**Data items:**

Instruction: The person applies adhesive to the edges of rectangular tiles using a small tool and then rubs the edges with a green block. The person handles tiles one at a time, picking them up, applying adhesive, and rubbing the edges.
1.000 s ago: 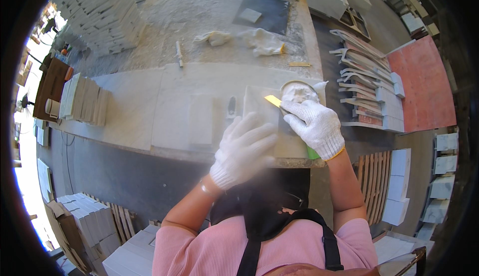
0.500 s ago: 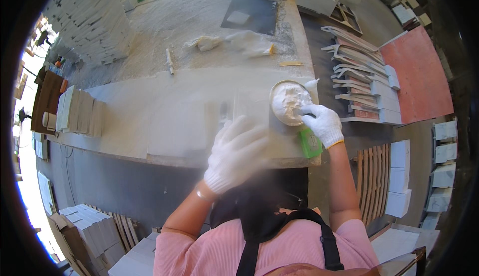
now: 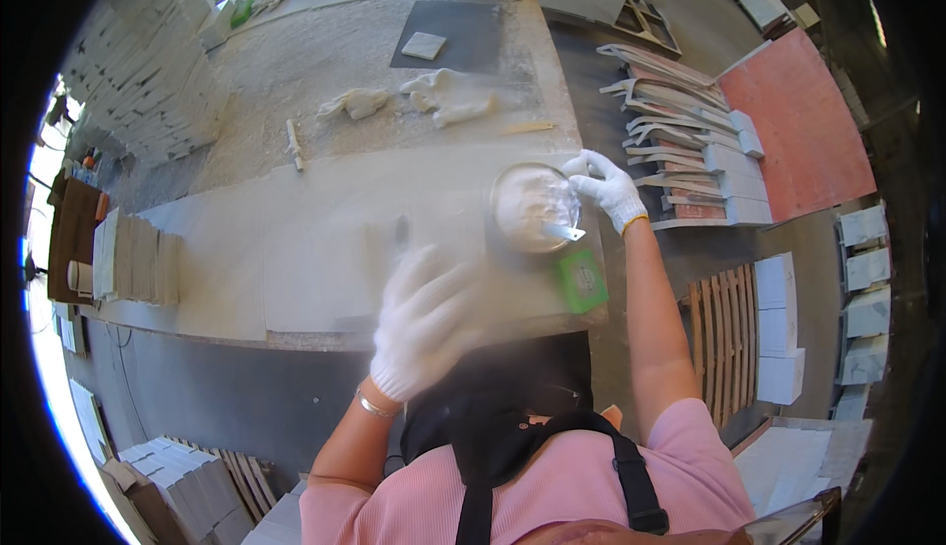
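Observation:
A round bowl [image 3: 532, 190] of white paste sits near the worktable's right edge. A putty knife [image 3: 565, 233] lies in it, its pale handle over the near right rim. My right hand [image 3: 609, 193], in a white knit glove, is at the bowl's far right rim. Its thumb and fingers are bent together around something whitish that I cannot make out. My left hand [image 3: 424, 318], gloved too, hovers over or rests on the pale tabletop left of the bowl. Its fingers look stretched out and apart, though blurred. Past its fingertips is a smeared dark spot [image 3: 401, 230].
A green box [image 3: 582, 281] sits in front of the bowl. Crumpled gloves [image 3: 448, 97] and a whitish stick [image 3: 294, 145] lie farther back. Stacked pale tiles [image 3: 138, 259] stand at left, a taller stack [image 3: 148, 72] behind. Right of the table is a reddish panel [image 3: 798, 121].
My right hand has let go of the putty knife and moved to the bowl's far right rim. The view has shifted, so the table appears farther left. My left hand stays blurred.

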Motion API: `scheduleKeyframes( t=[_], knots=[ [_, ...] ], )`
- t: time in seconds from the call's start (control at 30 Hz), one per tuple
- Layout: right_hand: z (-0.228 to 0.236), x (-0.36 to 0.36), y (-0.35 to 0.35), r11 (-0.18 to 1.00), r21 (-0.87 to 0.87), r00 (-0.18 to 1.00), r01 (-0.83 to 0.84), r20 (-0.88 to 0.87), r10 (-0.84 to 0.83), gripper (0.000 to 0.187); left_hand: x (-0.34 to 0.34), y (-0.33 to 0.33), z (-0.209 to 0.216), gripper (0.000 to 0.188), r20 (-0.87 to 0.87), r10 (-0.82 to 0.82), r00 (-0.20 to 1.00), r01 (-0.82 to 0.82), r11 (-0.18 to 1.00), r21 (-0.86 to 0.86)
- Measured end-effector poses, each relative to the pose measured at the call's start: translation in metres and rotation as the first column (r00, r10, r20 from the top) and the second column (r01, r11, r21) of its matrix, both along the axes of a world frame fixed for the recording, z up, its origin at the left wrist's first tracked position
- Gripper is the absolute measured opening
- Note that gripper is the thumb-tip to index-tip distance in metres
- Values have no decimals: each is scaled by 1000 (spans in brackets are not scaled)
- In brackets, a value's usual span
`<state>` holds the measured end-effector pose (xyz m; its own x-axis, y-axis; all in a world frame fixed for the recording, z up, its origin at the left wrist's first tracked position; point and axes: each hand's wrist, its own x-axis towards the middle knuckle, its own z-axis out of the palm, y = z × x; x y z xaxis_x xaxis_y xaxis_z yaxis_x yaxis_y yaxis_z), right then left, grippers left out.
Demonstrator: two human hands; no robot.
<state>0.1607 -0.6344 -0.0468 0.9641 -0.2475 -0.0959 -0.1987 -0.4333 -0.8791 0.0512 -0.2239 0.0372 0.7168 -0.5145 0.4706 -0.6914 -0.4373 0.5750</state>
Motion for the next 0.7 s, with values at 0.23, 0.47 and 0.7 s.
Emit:
scheduleKeyframes(
  t=[0.23, 0.47, 0.7],
  knots=[
    [17, 4, 12, 975, 185, 990, 124, 50, -136, 30, 7, -5, 10, 45, 113, -7, 994, 18, 995, -101],
    [105, -38, 75, 888, 333, 945, -318, 183, 270, 49, 14, -8, 18, 44, 149, -31, 988, 52, 989, -138],
    [145, -47, 126, 861, 272, 894, -431, 1, 448, 45, 12, -7, 18, 45, 156, -19, 988, 40, 991, -131]
  ],
)
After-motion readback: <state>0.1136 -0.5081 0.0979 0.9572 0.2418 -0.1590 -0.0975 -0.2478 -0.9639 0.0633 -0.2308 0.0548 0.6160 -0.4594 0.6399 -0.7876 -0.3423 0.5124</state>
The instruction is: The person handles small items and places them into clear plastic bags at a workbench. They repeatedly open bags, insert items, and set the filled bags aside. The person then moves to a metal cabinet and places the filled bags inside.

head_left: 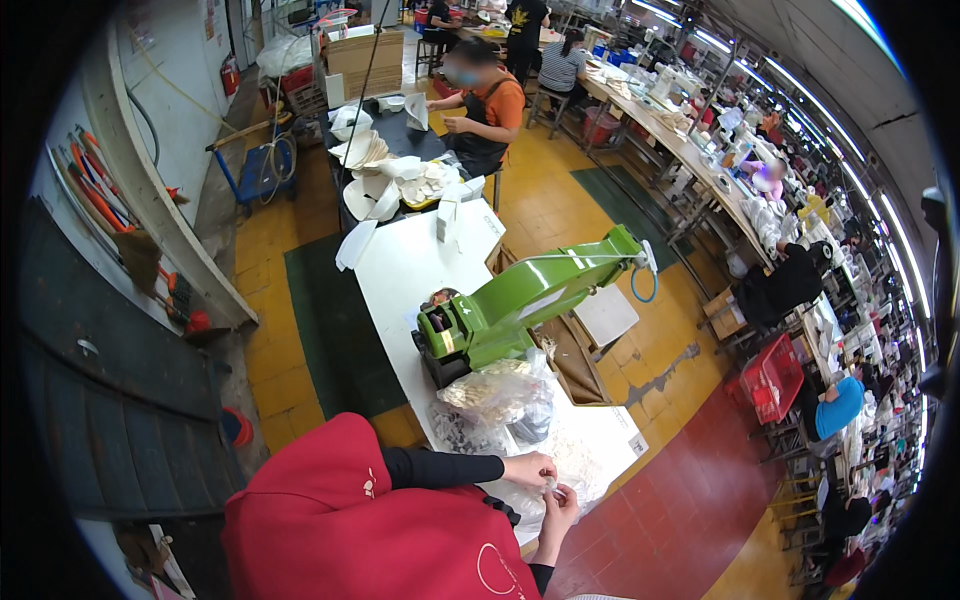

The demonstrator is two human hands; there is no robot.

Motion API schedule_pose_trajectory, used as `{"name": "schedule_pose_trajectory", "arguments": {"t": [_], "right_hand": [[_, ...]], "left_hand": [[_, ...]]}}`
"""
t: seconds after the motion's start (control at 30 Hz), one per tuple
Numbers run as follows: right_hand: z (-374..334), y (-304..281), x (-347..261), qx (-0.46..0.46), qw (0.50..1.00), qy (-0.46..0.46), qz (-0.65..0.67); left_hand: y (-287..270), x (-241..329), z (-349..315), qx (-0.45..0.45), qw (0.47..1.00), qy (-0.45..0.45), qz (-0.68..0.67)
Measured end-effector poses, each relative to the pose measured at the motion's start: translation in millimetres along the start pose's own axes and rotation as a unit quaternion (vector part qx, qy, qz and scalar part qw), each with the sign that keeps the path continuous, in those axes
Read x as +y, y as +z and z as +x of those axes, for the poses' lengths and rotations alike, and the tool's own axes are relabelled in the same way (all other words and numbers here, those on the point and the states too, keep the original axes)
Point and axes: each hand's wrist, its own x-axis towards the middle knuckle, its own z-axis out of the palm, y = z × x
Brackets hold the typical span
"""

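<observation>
My left hand (528, 468), its arm in a black sleeve, is closed in a pinch just above the white table (400, 290). My right hand (561, 508) meets it from the near side, its fingers also pressed together. Between the fingertips is something small and pale, too small to name. Just beyond my hands lies a loose pile of thin whitish pieces (572, 455). Clear plastic bags (500, 390) with cream-coloured pieces lie beside the pile, against a green machine (500, 310) with a long arm.
A seated co-worker in an orange shirt (507, 105) handles a pale piece at a dark table (405, 140) with stacked pale pieces. A red crate (772, 378) stands on the floor at right. Long benches with several workers run along the right. A grey door (110, 380) is at left.
</observation>
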Motion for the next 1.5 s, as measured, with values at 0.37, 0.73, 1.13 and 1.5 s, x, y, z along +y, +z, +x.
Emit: {"name": "schedule_pose_trajectory", "arguments": {"t": [0.37,0.73,1.13,1.5], "right_hand": [[-3.9,30.2,6.3,0.120,0.990,-0.036,-0.061],[-7.1,47.3,-8.5,0.202,0.959,-0.094,-0.174],[-11.1,34.7,-8.0,0.100,0.994,-0.043,-0.015],[-7.5,38.7,-11.9,0.167,0.958,-0.077,-0.220]], "left_hand": [[-9.2,2.0,-11.9,-0.068,0.988,-0.100,-0.098],[4.9,6.6,-4.3,-0.022,0.971,-0.130,-0.198],[2.7,-0.3,-8.7,0.010,0.922,-0.211,-0.325],[16.6,-5.4,-8.1,-0.013,0.901,-0.233,-0.367]]}}
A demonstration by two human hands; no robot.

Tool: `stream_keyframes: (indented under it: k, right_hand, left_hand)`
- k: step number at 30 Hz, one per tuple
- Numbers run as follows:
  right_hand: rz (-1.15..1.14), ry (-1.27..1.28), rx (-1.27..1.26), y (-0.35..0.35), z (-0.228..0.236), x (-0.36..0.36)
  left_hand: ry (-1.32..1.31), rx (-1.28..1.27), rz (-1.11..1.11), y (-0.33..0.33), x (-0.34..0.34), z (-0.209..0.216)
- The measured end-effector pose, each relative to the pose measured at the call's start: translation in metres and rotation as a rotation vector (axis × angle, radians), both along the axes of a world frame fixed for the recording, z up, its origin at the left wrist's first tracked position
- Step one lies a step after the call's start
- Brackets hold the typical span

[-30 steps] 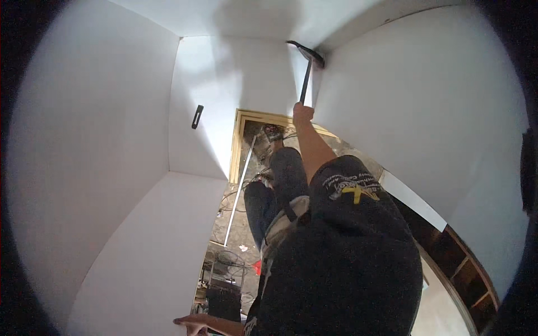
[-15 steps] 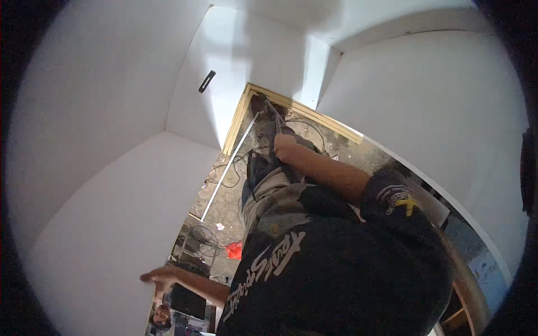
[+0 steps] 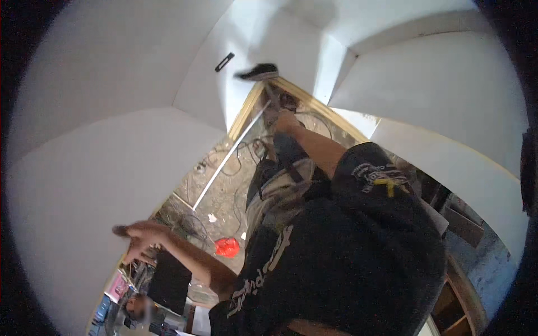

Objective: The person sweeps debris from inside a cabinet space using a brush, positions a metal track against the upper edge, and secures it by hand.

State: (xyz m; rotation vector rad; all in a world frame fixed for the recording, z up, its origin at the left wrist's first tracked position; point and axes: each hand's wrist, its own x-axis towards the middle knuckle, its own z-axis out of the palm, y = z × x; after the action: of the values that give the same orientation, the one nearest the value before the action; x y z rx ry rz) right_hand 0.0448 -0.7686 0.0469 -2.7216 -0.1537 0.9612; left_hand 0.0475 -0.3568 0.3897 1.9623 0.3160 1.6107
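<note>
My left hand (image 3: 143,239) is spread, fingers apart, close to the edge of a large white panel (image 3: 95,185); contact is unclear. My right hand (image 3: 286,121) is closed, reaching ahead past my leg around a thin greyish thing (image 3: 272,96) that points toward the frame corner. Blur hides its kind. Pale wooden strips (image 3: 319,107) form a corner round an opening in the white panels. Just beyond that corner a black shoe (image 3: 259,73) with a light sole appears over the white surface. A black slotted piece (image 3: 225,62) lies on that surface.
A long white strip (image 3: 227,159) crosses the dirty floor (image 3: 221,187), among dark cables (image 3: 240,151). A red plastic bag (image 3: 227,247) lies near my left forearm. Another person (image 3: 136,307) is at lower left. White panels rise on both sides.
The black shoe has come into view at the wooden corner. My left hand has moved left and up with fingers spread wider. My right hand has reached slightly farther ahead. The view has shifted.
</note>
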Motion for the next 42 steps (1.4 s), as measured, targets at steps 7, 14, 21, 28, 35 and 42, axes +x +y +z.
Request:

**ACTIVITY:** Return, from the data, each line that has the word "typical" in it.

**YOUR SOLUTION:**
Brackets hold the typical span
- Brackets hold the typical span

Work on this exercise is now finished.